> **What to produce**
The reply should be an exact repeat of the listing, with no pictures in it.

..........

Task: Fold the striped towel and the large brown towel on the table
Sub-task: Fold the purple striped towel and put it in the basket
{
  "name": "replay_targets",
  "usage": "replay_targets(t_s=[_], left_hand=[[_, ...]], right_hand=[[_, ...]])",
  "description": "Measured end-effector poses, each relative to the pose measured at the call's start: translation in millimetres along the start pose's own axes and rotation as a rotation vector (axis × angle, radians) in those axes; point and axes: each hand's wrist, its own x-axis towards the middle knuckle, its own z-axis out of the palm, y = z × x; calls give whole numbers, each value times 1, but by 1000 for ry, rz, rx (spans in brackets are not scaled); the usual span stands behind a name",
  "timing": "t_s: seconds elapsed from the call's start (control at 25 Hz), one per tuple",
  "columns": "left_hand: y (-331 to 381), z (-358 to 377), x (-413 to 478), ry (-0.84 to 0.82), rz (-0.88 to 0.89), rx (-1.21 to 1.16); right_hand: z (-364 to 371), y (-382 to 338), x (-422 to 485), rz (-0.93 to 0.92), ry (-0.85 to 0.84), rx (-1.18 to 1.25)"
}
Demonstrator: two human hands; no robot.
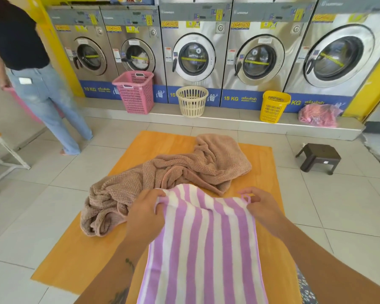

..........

> **Solution to this problem**
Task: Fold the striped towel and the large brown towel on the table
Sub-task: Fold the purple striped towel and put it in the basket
{
  "name": "replay_targets",
  "usage": "replay_targets(t_s=[_], left_hand=[[_, ...]], right_hand=[[_, ...]])",
  "description": "Measured end-effector poses, each relative to the pose measured at the call's start: translation in millimetres along the start pose's own axes and rotation as a rotation vector (axis × angle, radians) in those axes; point and axes: each hand's wrist, its own x-axis towards the middle knuckle, its own z-axis out of the palm, y = z × x; calls give whole numbers, each value times 1, but by 1000 for ry, rz, rx (spans in brackets are not scaled); the usual span stands behind a name",
  "timing": "t_s: seconds elapsed from the call's start (control at 25 Hz), one per tuple",
  "columns": "left_hand: y (-331 to 381), z (-358 to 377), x (-413 to 478), ry (-0.84 to 0.82), rz (-0.88 to 0.89), rx (-1.21 to 1.16); right_hand: z (-364 to 371), y (-382 to 338), x (-422 to 485), rz (-0.93 to 0.92), ry (-0.85 to 0.84), rx (-1.18 to 1.25)"
}
Demonstrator: two human hands; no robot.

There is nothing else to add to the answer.